If you have ever delved into website SEO, then you’ve heard the phrase “content is king”. This references the importance of content in achieving higher rankings in search engines and driving traffic to websites. For the most part, this is true in the digital world. As such, with your resume (or LinkedIn profiles) often living somewhere online, many of us adopt this philosophy, thinking it will be to our benefit in job searches and recruiter engagement.
But is this the case? 🤔
While there are instances where fully-fleshed-out content on your resume can be to your benefit, in the job search environment, excessive content on one’s resume can give diminishing returns. Let’s go over some reasons why this might be the case.
Page Real Estate is At a Premium
Ask most any veteran career professional and they will tell you that exceeding 2 pages on your resume puts you at risk of being eliminated from competition before they even read your name. As such, you can’t always afford to go into every little detail about every project you have ever worked on. Remember that in most situations, your resume only has 7 to 8 seconds to impress your reader before they have already formed an opinion on your interview worthiness. You want to be very strategic about where you go into detail on your resume and where you simply keep the content detail at a birds-eye level. Too much content and your document gets overcrowded, hard to read, and it gives them another non-qualification reason to eliminate you from the stack.

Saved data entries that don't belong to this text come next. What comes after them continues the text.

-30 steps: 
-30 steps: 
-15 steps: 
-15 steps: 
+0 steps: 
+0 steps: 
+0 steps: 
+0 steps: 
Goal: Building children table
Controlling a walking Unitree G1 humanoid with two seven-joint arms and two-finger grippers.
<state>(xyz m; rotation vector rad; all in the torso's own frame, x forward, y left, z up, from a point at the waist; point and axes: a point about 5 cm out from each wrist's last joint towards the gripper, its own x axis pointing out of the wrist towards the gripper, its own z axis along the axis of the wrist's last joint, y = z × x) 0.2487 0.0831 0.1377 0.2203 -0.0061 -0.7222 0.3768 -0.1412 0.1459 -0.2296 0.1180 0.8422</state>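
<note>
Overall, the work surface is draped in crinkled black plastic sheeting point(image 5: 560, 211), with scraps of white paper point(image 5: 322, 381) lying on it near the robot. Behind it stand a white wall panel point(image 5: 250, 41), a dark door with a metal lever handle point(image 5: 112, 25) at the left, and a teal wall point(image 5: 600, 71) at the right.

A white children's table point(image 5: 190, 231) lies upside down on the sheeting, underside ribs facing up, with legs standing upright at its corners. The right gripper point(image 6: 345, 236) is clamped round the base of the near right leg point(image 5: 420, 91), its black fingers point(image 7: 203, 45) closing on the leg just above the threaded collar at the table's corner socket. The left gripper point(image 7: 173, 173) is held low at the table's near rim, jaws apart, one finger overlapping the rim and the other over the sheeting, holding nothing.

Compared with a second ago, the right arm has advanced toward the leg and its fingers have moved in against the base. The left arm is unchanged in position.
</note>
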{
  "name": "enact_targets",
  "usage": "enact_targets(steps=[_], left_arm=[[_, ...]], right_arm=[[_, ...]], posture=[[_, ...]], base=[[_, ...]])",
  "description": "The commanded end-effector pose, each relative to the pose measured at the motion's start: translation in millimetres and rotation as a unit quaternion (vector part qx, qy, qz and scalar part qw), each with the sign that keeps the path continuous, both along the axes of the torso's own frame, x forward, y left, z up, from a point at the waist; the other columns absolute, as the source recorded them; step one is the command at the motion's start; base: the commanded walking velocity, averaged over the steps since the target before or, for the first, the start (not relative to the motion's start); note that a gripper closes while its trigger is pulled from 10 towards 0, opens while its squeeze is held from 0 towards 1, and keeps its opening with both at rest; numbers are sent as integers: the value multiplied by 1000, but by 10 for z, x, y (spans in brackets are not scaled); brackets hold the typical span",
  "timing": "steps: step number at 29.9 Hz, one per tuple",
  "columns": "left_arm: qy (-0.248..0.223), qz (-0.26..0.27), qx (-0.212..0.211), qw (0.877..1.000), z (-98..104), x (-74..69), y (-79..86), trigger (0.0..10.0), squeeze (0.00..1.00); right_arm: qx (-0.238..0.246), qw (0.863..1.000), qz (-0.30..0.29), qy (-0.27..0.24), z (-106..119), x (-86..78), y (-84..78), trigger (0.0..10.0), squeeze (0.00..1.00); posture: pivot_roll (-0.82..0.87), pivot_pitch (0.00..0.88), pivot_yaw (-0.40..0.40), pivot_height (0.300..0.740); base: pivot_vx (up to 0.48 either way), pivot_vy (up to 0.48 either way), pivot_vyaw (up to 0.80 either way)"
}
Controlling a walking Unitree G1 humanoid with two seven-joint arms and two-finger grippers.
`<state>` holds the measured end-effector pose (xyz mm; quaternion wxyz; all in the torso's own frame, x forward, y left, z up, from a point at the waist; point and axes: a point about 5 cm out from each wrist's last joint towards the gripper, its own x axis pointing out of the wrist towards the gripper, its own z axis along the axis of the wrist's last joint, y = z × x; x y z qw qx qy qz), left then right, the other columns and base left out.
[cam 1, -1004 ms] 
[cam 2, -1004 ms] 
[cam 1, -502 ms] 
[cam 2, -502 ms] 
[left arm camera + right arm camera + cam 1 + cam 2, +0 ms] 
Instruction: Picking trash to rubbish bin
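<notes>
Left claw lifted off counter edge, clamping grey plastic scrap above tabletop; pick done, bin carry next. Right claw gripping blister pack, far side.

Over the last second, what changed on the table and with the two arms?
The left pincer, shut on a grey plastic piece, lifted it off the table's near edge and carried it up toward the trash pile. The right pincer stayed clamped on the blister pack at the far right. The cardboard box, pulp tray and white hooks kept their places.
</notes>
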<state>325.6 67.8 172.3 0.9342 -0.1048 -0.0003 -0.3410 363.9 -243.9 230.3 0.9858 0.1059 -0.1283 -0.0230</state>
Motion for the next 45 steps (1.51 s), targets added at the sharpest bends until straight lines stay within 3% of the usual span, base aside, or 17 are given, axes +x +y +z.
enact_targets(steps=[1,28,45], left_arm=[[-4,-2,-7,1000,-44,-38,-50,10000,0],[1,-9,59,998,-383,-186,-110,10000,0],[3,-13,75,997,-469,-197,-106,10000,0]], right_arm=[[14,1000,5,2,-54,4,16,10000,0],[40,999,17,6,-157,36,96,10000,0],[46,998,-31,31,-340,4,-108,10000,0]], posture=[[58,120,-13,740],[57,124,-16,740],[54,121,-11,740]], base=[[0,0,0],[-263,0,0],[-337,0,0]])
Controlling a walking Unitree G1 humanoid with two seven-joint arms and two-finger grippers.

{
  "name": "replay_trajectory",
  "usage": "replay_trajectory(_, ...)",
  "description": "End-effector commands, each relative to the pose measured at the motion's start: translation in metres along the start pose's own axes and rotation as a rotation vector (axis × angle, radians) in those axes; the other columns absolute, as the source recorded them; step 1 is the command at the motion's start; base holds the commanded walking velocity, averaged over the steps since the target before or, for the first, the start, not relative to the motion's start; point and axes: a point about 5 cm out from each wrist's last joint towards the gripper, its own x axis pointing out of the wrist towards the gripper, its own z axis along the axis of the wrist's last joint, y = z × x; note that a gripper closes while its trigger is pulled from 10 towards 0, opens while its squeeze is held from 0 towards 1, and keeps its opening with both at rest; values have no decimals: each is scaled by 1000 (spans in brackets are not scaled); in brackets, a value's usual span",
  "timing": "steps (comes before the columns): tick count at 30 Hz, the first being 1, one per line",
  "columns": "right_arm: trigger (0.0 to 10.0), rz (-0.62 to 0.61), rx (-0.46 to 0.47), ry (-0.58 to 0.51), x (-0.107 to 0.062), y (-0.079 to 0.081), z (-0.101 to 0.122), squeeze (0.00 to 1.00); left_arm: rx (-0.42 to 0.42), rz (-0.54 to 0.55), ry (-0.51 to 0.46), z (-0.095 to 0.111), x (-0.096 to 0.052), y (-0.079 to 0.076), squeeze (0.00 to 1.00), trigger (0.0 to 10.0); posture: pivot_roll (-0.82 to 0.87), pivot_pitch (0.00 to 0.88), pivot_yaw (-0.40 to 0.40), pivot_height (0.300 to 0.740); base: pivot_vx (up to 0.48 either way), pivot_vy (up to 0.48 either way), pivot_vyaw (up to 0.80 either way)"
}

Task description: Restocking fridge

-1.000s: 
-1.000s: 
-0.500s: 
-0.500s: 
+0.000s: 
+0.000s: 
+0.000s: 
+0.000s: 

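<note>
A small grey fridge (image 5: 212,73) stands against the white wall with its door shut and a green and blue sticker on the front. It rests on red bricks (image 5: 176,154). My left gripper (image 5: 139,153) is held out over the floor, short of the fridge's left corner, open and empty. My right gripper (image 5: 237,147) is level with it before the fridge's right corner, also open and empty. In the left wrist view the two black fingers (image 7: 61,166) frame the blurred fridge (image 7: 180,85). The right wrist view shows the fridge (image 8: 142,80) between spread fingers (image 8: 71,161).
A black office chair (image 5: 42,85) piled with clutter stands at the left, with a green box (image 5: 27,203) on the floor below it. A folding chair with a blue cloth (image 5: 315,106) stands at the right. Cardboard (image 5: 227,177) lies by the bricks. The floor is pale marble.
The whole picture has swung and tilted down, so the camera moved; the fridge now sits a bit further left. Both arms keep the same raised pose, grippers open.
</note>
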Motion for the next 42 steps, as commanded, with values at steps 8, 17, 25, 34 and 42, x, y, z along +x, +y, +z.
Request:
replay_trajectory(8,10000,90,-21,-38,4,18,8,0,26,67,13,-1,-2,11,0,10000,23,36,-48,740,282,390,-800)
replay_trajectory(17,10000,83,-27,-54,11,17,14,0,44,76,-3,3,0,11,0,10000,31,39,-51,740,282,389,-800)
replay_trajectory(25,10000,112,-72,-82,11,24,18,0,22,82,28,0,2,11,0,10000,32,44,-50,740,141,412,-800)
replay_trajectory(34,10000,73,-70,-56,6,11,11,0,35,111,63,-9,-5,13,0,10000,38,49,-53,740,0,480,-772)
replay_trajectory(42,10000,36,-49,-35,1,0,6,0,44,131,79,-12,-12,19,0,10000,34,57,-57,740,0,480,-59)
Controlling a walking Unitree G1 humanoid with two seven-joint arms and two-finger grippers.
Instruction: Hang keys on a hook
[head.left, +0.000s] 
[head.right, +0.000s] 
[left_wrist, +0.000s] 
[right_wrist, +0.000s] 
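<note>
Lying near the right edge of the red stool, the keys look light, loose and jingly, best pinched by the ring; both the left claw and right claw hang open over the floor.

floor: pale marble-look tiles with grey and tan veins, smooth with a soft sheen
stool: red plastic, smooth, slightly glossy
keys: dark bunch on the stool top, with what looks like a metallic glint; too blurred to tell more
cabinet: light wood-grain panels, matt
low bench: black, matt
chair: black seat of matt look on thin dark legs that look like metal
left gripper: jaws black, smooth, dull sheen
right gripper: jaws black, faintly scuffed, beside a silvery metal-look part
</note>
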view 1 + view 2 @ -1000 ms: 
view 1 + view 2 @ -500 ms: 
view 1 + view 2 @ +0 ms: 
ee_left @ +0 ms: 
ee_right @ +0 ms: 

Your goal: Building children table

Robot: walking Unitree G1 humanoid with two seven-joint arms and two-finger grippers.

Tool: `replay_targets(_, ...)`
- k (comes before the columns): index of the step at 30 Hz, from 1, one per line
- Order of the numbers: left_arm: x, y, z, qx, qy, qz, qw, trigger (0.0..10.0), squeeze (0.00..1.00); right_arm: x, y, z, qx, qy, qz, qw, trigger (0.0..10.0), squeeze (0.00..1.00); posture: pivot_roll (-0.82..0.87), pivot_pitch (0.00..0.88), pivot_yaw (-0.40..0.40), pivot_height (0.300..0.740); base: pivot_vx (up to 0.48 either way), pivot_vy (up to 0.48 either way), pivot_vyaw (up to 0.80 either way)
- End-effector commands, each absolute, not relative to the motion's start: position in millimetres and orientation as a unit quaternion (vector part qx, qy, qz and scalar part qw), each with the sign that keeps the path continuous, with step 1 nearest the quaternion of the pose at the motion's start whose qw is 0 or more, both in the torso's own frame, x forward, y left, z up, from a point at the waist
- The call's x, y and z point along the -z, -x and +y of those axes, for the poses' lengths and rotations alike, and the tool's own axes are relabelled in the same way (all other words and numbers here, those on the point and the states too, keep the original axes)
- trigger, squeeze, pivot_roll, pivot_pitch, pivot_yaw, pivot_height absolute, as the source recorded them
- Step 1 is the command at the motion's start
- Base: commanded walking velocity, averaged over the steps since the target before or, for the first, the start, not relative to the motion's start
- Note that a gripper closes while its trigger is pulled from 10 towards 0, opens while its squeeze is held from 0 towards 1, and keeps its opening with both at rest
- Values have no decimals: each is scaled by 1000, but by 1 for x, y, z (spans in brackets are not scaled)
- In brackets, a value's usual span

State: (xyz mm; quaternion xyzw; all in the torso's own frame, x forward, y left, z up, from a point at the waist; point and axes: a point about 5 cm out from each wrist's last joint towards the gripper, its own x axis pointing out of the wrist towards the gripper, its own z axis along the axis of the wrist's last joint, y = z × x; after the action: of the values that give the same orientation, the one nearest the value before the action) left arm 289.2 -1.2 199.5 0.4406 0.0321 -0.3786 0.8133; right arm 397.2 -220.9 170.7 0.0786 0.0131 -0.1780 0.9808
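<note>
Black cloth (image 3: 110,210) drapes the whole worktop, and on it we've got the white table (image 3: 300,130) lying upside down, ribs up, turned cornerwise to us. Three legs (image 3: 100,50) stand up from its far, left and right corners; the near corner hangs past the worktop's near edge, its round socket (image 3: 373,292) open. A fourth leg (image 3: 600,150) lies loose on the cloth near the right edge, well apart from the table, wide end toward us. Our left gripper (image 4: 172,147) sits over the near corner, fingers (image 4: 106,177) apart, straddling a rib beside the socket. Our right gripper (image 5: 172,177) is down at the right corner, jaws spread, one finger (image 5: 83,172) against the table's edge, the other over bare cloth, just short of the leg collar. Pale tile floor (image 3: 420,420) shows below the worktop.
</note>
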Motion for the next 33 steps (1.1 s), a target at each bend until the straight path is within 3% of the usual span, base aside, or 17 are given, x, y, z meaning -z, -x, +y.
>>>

Algorithms Don’t Get Tired – Human Eyeballs Do
While a search algorithm can comb through information infinitely without losing speed or comprehension, hiring managers and recruiters cannot. The more content there is to absorb, the more us human beings wear down in terms of comprehension – and interest. Remember, your resume isn’t the only one they are reviewing. What if your resume is #237 of 250 being reviewed that day? That reader is already operating on empty.
A good resume keeps the content relevant to affecting the decision-making process. Going “into the weeds” on every aspect of your last 20 years of employment risks your reader missing critical meter-moving information due to navigating mounds of low-relevance content. (Don’t be that person!)
Hiring Managers and Recruiters Appreciate When You Value Their Time
Again, we’re all human here. As such, there is something to gained for showing your reader that you value their time and energy. If you’ve ever tried to contact a quality recruiter, you know it isn’t easy. This isn’t because they are ignoring you. It is because they are swamped with hundreds of resumes to review. As you can imagine, it can annoy them when your resume goes down the rabbit hole unnecessarily, providing details that do nothing for their decision matrix, while draining the little attention and focus they have left.
A brief and well-structured resume not only keeps them engaged with information that means something to them, it delivers the info punch faster and shows your ability to efficiently communicate concepts (and isn’t mastery of communication usually an aspect of every job?)
While overloading your reader with unnecessary content is unwarranted, so is swinging completely the other way. A resume with job entries that consist of 2 or 3 overly-truncated sentences gives off a vibe that you can’t communicate at all. Not to mention it isn’t likely to be enough information to distinguish you from the other 249 applicants. As with everything in life, balance is the key.
When developing a resume, there is nothing wrong with fleshing it out totally on the first draft. But when it edit mode, ask yourself (1) whether certain details in the draft are going to be necessary to get the point across, (2) if the content you are including differentiates you from your competition, and (3) if you are using document organization philosophies to help the reader navigate faster, and (4) does your document has enough whitespace to give your reader’s eyes a rest.